▸ REQUIRED ACTION: Somewhere below, one line contains "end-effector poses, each" and a later line contains "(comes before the". Output those two lines and everything between them exactly, and nothing else.

▸ DATA PROVIDED:
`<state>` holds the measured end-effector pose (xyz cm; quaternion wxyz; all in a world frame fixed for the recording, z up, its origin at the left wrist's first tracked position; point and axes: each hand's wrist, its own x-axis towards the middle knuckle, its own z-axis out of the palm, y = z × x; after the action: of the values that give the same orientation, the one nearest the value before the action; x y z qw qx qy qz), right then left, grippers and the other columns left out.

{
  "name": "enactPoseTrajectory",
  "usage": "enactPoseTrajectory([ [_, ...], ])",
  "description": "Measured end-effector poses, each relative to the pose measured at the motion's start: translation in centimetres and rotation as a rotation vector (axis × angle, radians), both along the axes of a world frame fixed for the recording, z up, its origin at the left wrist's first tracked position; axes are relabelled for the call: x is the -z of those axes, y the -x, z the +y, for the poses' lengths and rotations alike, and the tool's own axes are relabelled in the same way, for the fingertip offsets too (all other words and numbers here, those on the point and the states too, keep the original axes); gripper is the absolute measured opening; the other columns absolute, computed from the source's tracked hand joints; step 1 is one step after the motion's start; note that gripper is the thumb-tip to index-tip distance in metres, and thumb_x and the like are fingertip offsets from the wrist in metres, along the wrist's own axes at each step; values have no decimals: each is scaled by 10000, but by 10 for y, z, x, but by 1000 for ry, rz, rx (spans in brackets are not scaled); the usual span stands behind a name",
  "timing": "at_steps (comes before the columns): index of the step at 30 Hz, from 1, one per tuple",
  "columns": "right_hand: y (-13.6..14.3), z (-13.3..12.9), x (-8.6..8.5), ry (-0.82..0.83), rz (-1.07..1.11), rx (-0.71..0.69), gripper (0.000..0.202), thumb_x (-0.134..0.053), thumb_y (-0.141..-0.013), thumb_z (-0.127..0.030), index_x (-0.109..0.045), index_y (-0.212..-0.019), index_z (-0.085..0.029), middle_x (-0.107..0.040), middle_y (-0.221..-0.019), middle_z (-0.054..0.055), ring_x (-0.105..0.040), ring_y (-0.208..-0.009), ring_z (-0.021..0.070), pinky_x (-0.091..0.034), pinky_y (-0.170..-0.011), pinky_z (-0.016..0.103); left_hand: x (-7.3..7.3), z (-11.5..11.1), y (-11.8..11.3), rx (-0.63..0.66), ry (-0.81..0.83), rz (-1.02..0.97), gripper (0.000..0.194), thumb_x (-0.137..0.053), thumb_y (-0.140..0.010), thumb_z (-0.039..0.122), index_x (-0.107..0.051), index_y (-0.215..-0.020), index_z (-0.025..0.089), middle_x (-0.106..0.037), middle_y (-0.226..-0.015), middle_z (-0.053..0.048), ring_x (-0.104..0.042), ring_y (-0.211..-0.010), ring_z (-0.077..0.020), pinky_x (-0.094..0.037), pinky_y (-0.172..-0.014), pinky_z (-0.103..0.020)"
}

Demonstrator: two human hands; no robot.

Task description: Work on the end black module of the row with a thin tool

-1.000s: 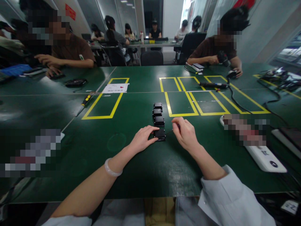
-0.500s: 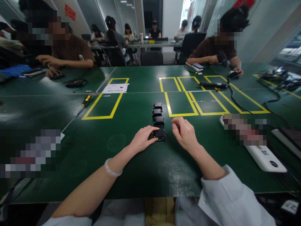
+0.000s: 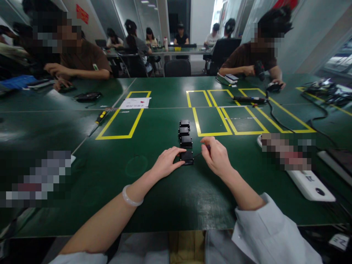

▸ EXERCISE RESULT:
  "description": "Measured end-effector poses, each relative to the pose measured at the motion's start: translation in centimetres and rotation as a rotation vector (axis × angle, radians), both along the axes of a world frame fixed for the recording, z up, its origin at the left wrist's first tracked position; axes are relabelled for the call: x is the -z of those axes, y the -x, z the +y, for the poses' lengths and rotations alike, and the tool's own axes are relabelled in the same way, for the fingertip offsets too (all other words and numbers here, those on the point and the states too, keep the original axes); gripper is the absolute measured opening; the other columns absolute, computed from the source's tracked hand joints; step 1 is one step after the motion's start; note that gripper is the thumb-tip to index-tip distance in metres, and thumb_x and the like are fingertip offsets from the wrist in metres, along the wrist's own axes at each step; values have no decimals: each is scaled by 10000, but by 10 for y, z, x, but by 1000 for ry, rz, rx (spans in brackets are not scaled); the usual span stands behind a name",
  "timing": "at_steps (comes before the columns): index of the step at 30 Hz, from 1, one per tuple",

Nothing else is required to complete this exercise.